The tax bill for KiwiSavers will leave them with less saved at retirement, the authors say.
But Russell and Baucher believe most people in KiwiSaver don't understand how harshly their savings are being taxed as a result of the little-known Foreign Investment Fund (FIF) rules.
They want to dispel that ignorance, and hope their book will get the public interested in tax fairness.
"As both the number of KiwiSaver members and the value of KiwiSaver funds grow, the current tax treatment appears increasingly harsh," they say.
"If membership is made compulsory, as has been suggested, then under present policy settings a very large and growing number of savers will be overtaxed relative to other assets."
They quote then opposition MP Lockwood Smith addressing Parliament in 2006, when he opposed the introduction of the FIF rules.
"This legislation will provide an even greater incentive for New Zealanders to bring back their money from overseas and invest in residential property here in New Zealand," Smith said. "People get the capital gains tax-free and the returns are far better, so why would they not? This is bad legislation because of all those complexities and distortions."
Both the OECD and the International Monetary Fund have repeatedly called for the New Zealand tax system to be reformed.
Russell and Baucher hope to fire up KiwiSavers to demand the tax system be made fairer, but also to spark a national debate about whether it is finally time for the wealthy to pay tax on their capital gains.

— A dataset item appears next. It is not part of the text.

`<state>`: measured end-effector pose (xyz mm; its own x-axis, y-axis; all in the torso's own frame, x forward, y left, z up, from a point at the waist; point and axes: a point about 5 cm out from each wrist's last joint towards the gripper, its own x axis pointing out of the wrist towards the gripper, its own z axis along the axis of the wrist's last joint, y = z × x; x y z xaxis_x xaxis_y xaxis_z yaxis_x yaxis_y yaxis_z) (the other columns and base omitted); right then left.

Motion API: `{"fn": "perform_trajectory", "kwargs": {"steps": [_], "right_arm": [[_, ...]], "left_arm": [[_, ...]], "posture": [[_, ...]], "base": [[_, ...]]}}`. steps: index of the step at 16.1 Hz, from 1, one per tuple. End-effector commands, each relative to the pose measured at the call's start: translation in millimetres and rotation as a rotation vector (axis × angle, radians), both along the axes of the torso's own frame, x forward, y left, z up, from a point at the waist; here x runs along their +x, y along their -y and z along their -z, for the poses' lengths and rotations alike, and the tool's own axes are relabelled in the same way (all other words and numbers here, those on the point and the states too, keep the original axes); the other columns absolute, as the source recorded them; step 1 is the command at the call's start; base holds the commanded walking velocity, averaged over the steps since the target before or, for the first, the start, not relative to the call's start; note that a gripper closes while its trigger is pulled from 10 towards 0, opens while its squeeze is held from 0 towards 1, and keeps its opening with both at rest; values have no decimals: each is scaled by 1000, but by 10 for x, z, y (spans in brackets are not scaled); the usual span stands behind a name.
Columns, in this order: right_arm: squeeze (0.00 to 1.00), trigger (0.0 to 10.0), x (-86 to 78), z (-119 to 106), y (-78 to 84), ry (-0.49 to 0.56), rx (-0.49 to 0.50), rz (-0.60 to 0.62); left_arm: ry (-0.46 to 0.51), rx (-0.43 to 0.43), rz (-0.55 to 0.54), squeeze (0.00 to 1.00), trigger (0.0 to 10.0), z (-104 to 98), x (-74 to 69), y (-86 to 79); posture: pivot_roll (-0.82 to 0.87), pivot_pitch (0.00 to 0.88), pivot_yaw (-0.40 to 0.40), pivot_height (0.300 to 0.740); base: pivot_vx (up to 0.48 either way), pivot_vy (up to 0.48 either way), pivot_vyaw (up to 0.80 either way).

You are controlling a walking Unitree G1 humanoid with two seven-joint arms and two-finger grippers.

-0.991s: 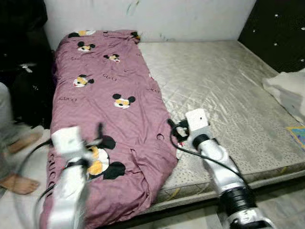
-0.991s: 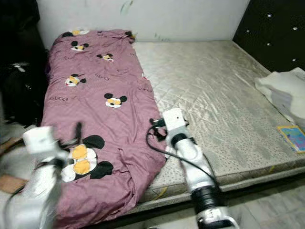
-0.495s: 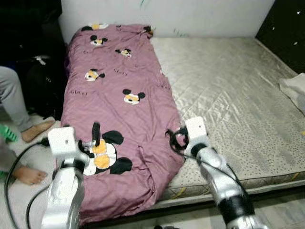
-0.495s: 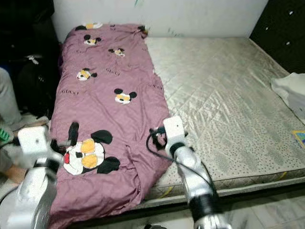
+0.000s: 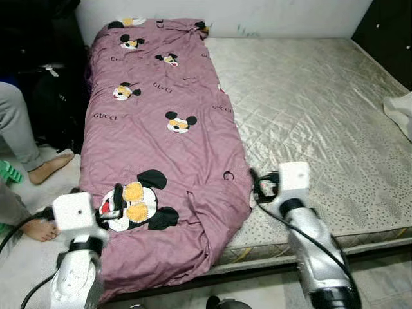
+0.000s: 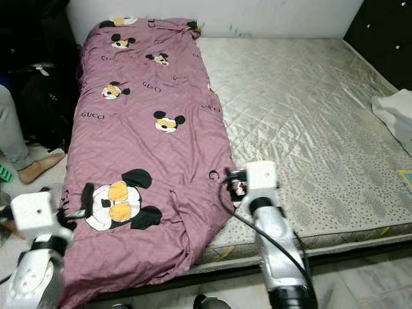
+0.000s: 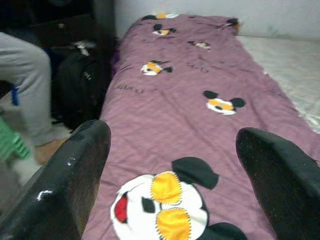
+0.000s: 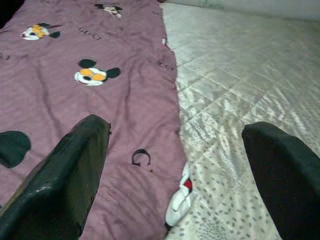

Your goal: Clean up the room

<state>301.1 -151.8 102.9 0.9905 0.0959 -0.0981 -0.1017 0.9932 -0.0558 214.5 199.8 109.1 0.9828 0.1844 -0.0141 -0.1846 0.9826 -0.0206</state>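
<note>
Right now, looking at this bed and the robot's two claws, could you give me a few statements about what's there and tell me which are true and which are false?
1. The purple blanket covers the whole mattress. False: it lies along the robot's left side only; the rest is bare.
2. The left gripper is open, holding nothing. True.
3. The right gripper is clamped on the blanket. False: it is open above the blanket's edge.
4. A person's bare foot rests on the floor beside the bed. True.
5. The blanket carries cartoon mouse prints. True.
</note>
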Motion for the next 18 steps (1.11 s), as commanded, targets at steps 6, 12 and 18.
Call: {"fn": "perform_trajectory", "kwargs": {"steps": [6, 12, 18], "right_arm": [[0, 10000, -74, 7, -1, -25, 4, -16], [0, 10000, -60, -17, -8, -29, -5, -29], [0, 10000, -17, -25, -26, -25, -18, -46]], "left_arm": [[-12, -25, 15, 0, 10000, -12, -49, 33], [-24, -61, 12, 0, 10000, -16, -5, 65], [-14, -53, -13, 0, 10000, -45, 79, 66]], "posture": [[29, 225, -73, 740], [16, 247, -80, 740], [15, 236, -85, 730]], "base": [[0, 0, 0], [0, 0, 0], [0, 0, 0]]}}
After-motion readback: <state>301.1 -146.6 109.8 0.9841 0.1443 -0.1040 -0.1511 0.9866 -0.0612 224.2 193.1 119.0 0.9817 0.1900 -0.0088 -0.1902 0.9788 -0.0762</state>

"People whose economic worth increases through earning salary and wages pay tax but people whose economic worth increases through some capital gains do not, which is inconsistent with the ideal of horizontal equity, whereby people who earn roughly the same amount of income pay about the same amount of tax. In addition, capital gains tend to be earned by people who have enough wealth to invest in long-term assets, yet those gains are not taxed," they say.
"We need to be able to discuss whether the tax we are paying is fair, whether it is well regulated and whether it is charged and collected in reasonable ways. We hope that this book has provided some of the tools for doing that."
When the public rebels against unfair taxation, governments can change.
Russell and Baucher cite the example of Britain's Margaret Thatcher, whose 11-year rule came to an end following civil unrest over her plan for a "poll tax" to replace property rates.
Russell will stand as a Labour candidate in Auckland's New Lynn electorate in the upcoming general election.